Please show all lines of the records that include "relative".

[Material for this exercise — start]

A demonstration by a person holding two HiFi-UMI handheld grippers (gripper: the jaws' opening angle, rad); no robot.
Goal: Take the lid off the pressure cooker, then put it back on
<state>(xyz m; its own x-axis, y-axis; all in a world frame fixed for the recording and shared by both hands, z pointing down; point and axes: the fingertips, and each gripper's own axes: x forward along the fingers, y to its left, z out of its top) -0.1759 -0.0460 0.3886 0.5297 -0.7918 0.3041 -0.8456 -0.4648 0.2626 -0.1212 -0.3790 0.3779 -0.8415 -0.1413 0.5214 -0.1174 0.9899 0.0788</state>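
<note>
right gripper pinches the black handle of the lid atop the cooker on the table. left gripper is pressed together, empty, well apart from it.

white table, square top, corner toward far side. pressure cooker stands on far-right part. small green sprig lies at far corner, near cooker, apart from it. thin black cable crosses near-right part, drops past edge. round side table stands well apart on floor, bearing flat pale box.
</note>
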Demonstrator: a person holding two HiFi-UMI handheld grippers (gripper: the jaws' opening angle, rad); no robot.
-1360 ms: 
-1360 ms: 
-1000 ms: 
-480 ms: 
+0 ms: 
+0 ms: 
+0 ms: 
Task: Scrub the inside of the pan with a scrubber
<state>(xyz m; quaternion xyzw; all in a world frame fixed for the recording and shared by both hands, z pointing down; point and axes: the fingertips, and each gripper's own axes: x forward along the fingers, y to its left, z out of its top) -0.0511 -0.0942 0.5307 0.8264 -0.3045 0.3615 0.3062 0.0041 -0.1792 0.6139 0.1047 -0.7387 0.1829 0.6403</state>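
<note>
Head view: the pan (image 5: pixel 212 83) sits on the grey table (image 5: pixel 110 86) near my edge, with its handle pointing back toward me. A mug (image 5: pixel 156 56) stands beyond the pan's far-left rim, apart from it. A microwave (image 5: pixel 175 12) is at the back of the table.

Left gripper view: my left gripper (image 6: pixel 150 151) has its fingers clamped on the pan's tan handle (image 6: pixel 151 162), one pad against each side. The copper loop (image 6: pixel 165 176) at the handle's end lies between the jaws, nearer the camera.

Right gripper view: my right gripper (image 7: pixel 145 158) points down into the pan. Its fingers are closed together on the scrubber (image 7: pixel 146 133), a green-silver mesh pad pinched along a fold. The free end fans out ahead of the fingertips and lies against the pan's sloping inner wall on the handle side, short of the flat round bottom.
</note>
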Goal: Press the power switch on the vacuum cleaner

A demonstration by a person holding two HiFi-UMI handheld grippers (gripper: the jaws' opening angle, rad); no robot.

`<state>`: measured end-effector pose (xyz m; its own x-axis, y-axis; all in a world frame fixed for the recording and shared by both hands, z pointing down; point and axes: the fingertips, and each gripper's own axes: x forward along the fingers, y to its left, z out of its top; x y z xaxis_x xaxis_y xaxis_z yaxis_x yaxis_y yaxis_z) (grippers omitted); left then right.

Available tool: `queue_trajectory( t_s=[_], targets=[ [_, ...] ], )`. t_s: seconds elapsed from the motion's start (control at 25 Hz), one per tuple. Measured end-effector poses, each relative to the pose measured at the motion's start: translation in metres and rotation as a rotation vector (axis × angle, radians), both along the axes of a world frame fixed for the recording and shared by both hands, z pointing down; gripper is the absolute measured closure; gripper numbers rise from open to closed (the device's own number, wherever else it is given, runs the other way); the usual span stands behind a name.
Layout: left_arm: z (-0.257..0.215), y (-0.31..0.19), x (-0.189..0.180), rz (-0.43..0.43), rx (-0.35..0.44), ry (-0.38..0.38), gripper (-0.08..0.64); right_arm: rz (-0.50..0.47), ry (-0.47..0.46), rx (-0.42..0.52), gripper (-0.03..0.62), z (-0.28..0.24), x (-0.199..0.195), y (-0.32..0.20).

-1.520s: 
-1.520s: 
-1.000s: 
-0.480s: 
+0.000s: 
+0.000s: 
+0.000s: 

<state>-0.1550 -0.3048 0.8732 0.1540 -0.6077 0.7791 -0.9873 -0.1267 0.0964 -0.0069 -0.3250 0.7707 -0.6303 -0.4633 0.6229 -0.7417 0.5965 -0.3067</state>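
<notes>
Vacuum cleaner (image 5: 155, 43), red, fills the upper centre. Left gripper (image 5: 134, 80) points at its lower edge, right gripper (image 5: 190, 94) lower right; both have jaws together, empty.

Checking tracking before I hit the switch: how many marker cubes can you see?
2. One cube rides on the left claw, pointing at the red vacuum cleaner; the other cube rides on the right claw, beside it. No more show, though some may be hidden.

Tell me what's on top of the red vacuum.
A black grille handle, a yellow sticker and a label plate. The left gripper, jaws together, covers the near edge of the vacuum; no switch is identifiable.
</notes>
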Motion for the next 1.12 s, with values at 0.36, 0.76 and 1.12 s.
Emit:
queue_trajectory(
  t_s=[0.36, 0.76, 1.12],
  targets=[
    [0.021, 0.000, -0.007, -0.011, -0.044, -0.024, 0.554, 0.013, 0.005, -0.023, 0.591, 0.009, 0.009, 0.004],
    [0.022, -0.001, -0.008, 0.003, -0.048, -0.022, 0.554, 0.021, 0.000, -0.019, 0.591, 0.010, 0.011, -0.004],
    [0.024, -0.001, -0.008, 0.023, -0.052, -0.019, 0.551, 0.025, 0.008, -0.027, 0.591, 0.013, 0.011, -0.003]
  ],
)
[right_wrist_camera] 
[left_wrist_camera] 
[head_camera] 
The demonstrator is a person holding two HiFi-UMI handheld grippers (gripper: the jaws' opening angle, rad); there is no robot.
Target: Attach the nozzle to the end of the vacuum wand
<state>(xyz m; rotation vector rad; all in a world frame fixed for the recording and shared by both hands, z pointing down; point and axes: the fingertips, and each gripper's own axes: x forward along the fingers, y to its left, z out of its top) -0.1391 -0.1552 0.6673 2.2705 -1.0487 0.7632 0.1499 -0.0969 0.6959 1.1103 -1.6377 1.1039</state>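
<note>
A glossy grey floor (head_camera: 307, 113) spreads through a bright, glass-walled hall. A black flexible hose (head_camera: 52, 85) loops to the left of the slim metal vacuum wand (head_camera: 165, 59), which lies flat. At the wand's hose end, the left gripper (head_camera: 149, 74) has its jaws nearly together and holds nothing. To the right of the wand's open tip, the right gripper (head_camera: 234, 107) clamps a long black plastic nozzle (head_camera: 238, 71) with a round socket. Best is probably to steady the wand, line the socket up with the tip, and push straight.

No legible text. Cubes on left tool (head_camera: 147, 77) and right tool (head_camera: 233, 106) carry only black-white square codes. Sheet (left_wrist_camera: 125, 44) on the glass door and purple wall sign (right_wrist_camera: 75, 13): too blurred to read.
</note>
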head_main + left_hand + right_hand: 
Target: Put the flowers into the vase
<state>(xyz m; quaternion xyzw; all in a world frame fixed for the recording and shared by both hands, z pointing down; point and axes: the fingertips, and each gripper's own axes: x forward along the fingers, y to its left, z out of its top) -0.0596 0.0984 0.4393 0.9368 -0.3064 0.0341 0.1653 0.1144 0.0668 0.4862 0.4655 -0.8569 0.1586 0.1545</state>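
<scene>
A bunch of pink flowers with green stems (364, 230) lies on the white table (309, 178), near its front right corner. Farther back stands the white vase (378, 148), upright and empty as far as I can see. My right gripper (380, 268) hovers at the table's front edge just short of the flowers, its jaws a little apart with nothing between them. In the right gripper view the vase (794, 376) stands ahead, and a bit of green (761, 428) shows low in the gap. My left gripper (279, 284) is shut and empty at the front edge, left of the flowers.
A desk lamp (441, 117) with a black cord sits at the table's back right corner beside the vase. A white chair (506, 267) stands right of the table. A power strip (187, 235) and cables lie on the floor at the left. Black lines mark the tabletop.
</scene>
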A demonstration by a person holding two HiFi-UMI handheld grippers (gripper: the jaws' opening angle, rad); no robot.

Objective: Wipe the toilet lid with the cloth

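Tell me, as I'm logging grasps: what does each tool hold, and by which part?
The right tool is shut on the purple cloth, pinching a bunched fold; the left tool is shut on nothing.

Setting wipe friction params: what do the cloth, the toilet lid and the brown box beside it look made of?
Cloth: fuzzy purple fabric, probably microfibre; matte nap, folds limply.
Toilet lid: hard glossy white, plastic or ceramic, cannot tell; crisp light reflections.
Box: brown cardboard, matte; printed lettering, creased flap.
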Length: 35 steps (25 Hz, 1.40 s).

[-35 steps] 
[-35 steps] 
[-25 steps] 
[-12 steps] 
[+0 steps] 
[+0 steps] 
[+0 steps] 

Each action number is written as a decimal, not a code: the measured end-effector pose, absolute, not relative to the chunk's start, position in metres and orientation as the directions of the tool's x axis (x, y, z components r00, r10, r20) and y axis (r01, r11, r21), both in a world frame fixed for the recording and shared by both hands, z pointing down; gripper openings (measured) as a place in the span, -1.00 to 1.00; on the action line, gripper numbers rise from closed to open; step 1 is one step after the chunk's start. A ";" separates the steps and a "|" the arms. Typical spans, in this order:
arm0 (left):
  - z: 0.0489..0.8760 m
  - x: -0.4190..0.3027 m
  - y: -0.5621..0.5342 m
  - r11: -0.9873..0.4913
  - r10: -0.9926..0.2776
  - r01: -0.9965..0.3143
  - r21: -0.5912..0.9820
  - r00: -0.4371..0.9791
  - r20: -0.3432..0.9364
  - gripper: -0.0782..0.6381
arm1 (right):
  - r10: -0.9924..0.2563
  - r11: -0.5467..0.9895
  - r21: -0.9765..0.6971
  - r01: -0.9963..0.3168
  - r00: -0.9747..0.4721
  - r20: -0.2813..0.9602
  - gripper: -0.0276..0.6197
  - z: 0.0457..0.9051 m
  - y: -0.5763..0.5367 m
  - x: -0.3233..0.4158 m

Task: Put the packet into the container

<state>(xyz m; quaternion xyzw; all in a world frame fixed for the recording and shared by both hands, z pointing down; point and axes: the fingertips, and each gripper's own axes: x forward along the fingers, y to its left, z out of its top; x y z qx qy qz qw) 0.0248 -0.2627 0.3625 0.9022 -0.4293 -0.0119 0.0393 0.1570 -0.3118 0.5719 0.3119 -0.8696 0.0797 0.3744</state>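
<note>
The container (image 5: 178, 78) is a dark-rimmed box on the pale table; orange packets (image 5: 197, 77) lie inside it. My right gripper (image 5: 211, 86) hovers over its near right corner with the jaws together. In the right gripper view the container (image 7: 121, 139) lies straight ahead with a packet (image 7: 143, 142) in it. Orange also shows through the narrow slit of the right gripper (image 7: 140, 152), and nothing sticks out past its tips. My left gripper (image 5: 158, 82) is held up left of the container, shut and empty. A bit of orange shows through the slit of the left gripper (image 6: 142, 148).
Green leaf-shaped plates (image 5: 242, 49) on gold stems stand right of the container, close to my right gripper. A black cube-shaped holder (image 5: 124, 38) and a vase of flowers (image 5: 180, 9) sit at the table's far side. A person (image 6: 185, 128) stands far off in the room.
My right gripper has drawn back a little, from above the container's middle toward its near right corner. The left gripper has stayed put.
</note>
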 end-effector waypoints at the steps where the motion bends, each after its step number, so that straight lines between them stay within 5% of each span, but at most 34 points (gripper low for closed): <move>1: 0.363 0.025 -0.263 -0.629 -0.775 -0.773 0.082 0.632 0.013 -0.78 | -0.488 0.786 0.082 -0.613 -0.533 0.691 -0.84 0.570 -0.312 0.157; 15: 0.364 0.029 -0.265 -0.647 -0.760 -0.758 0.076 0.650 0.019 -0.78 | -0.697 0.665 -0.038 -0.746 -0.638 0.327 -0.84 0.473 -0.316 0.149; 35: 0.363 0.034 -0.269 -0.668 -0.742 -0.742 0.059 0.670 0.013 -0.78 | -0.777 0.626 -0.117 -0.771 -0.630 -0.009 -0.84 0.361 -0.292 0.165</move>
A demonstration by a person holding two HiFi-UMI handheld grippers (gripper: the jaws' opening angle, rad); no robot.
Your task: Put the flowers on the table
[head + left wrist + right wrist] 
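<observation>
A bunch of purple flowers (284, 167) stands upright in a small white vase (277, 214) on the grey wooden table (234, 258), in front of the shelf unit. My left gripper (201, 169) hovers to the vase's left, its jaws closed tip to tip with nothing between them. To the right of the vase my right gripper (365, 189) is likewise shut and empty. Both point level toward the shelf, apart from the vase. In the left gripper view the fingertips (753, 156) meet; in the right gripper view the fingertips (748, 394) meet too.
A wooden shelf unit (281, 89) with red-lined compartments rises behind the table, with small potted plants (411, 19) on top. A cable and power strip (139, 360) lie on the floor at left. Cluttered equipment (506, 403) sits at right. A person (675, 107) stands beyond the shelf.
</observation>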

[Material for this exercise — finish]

Finished task.
Available tool: `queue_trajectory( t_s=[_], targets=[ [_, ...] ], )`. t_s: seconds elapsed from the motion's start (control at 25 Hz), one per tuple. Measured end-effector poses, each relative to the pose measured at the motion's start: translation in metres and rotation as a rotation vector (axis × angle, radians), both along the axes of a world frame fixed for the recording and shared by both hands, z pointing down; gripper is the absolute measured closure; gripper numbers rise from open to closed (the device's own number, wherever else it is given, runs the other way); the usual span stands behind a name.
Each action number is written as a decimal, not a code: the measured end-effector pose, absolute, not relative to the chunk's start, position in metres and orientation as the directions of the tool's x axis (x, y, z components r00, r10, r20) and y axis (r01, r11, r21), both in a world frame fixed for the recording and shared by both hands, z pointing down; gripper openings (measured) as a place in the span, -1.00 to 1.00; on the action line, gripper numbers rise from closed to open; step 1 is one step after the chunk's start. A ";" separates the steps and a "|" the arms. Typical spans, in this order:

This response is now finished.